Rozdział 21

1.9K 194 160
                                    

Czarny Kot siedział skulony na dachu jakiegoś budynku wpatrując się w piekarnię znajdującą się po drugiej stronie ulicy.

Sam nie wiedział co go tu przyniosło. Może był po prostu masochistą? 

Bo jak inaczej można było określić kogoś kto udaje się do miejsca związanego z osobą na myśl o której jego ciało kuli się w bólu? Zupełnie jakby ktoś przeszył kuszą jego klatkę piersiową pozostawiając w niej ziejącą pustką, krwawiącą dziurę. 

Mimo, że już tu nie mieszkała to  jednak wspomnienia wspólnych chwil, które tu spędzili wciąż żyły w jego głowie uporczywie domagając się teraz głosu. 

Radosne przeżycia nie były jednak w stanie zagłuszyć tego co się stało. Co zrobił. 

Jego wszystkie nadzieje, jego wszelkie marzenia rozpadły się na kawałeczki z ogromnym hukiem. Niósł się on echem po jego umyśle sprowadzając lawinę burzącą całkowicie porządek rzeczy, który tak starannie przez lata budował. 

Biedronka była jego światłem.  Płomykiem, który starał się chronić przed zalaniem przez ciemność.  Widok jej blasku niewątpliwie był powodem, dla którego do tej pory żył. 

Tym samym... Była tak odległa.

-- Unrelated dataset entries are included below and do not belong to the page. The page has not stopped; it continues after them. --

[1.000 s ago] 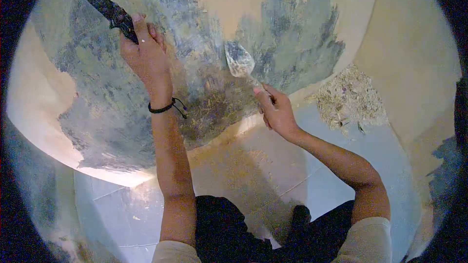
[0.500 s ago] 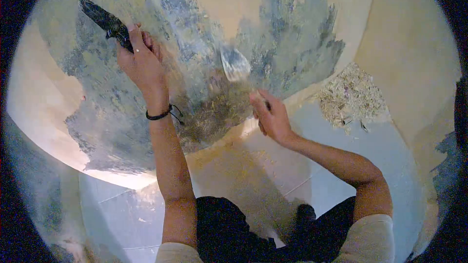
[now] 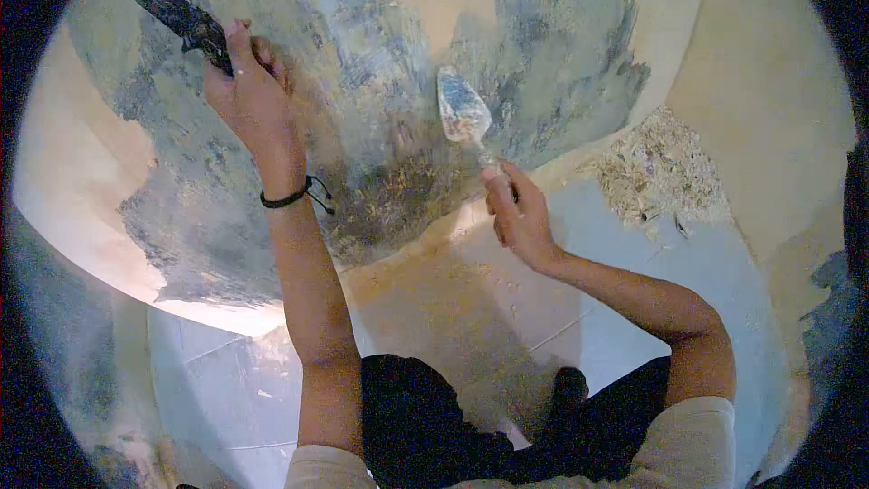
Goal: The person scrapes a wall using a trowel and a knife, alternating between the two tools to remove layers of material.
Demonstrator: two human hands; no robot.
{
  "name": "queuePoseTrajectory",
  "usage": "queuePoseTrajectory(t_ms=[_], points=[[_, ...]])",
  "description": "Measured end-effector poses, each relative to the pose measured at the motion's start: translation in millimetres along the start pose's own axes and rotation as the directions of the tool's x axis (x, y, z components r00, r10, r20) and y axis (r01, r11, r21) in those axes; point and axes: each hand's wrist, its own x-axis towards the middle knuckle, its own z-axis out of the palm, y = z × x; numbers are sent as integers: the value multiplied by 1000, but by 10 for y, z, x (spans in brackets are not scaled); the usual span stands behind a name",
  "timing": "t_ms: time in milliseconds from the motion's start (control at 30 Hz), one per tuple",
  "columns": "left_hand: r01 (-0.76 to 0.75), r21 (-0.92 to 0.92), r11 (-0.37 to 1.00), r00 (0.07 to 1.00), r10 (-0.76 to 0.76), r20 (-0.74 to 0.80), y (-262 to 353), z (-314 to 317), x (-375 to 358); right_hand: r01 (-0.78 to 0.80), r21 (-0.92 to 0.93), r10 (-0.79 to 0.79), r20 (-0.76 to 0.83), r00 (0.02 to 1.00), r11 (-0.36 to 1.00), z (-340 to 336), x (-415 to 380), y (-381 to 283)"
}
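At the upper left, my left hand point(image 3: 258, 95) is closed round the near end of a dark, flat tool point(image 3: 181, 20), which points up and left over the patchy blue-grey wall point(image 3: 380, 54). A black cord bracelet point(image 3: 288, 199) circles that wrist. My right hand point(image 3: 520, 215) grips the handle of a trowel point(image 3: 465, 109) near the middle. Its blade is smeared white and blue and points up, in front of the painted surface. Whether the blade touches the wall I cannot tell.
Pale flakes point(image 3: 665, 172) lie heaped on the light blue floor point(image 3: 688, 272) at the right. The wall's curved lower edge point(image 3: 407, 249) runs above my dark-clothed legs point(image 3: 412, 407). A plain beige wall point(image 3: 760, 109) stands on the right.
The trowel and my right hand have shifted right, and the blade looks sharper. My left hand and the dark tool have moved slightly up and left. The view has shifted a little.
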Motion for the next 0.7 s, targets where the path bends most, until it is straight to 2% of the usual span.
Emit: queuePoseTrajectory(t_ms=[133,233,267,367,467,567,700], points=[[37,-74,997,999,-35,30,78,12,-16,63,-120,-64,-3,998,991,-92,266,57],[47,-79,996,998,-44,36,28,31,-34,11,-136,-9,20,1000,991,-147,349,-61],[44,-77,996,998,-41,39,12,51,-30,-16,-135,19,20,1000,991,-156,365,-110],[51,-190,981,996,-37,81,-46,98,-65,-75,46,67,153,986,996,-188,380,-151],[83,-94,992,996,-79,48,-78,163,-107,-26,41,19,150,988,999,-198,366,-187],[99,-171,980,990,-80,117,-113,212,-130,40,1,-40,105,994,999,-181,432,-65],[74,-148,986,993,-58,105,-83,306,-216,67,2,-66,102,993,998,-192,474,-21]])
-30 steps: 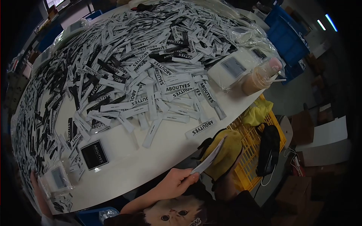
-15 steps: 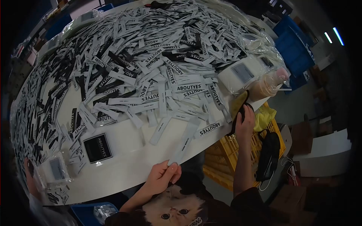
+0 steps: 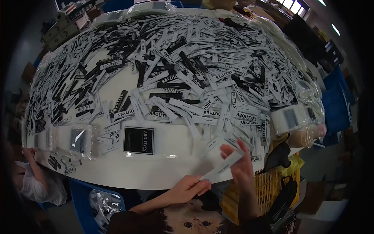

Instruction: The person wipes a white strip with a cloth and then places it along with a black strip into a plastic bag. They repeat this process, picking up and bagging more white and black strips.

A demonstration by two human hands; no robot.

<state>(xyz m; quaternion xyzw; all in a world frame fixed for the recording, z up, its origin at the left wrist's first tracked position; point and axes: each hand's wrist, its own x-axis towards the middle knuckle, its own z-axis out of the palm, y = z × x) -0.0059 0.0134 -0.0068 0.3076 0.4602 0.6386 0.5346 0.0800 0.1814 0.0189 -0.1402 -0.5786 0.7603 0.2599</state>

Zupełne jak słońce. Nieosiągalna dla kogoś kto nie potrafił nawet odnaleźć się we własnym życiu. Kto był nikim. Kto nieustannie ranił siebie i innych podejmując błędne decyzje.  

A mimo to cały czas starał się być blisko niej. 

Nie zauważył kiedy wosk spajający jego skrzydła zaczął się topić. 

Idealna twarz Biedronki wydawała mu się teraz zamazana. Zlewała się z obliczem Marinette pokrytym zwykle delikatnym rumieńcem, której nie mógł wyrzucić z głowy. 

Jej drobne ciało wtulone w jego pierś. Jej ciepłe usta oddające każdy jego pocałunek. 

Ona nie była odległa. Była czymś namacalnym, nie wyidealizowanym. Miała swoje wady, które były przecież dowodem człowieczeństwa. Jej uczucia nie były marzeniem, były rzeczywistością. 

- Czarny Kocie? 

Podskoczył słysząc głos za sobą.

Stała na drugim końcu dachu przyglądając mu się jakoś dziwnie swoimi błękitnymi oczami zza kropkowanej maski. 

- Przepraszam za ostatni raz. Trochę... źle się poczułem. - mruknął chcąc wyjaśnić to, że nie pojawił się wczoraj po poszukiwaniach w ustalonym miejscu. - Znalazłaś coś?

Wydała się trochę zdziwiona. Zrobiła parę kroków w jego stronę i usiadła obok po czym pokręciła głową.  

Przyjrzał się dokładnie jej profilowi, który widział już tyle razy.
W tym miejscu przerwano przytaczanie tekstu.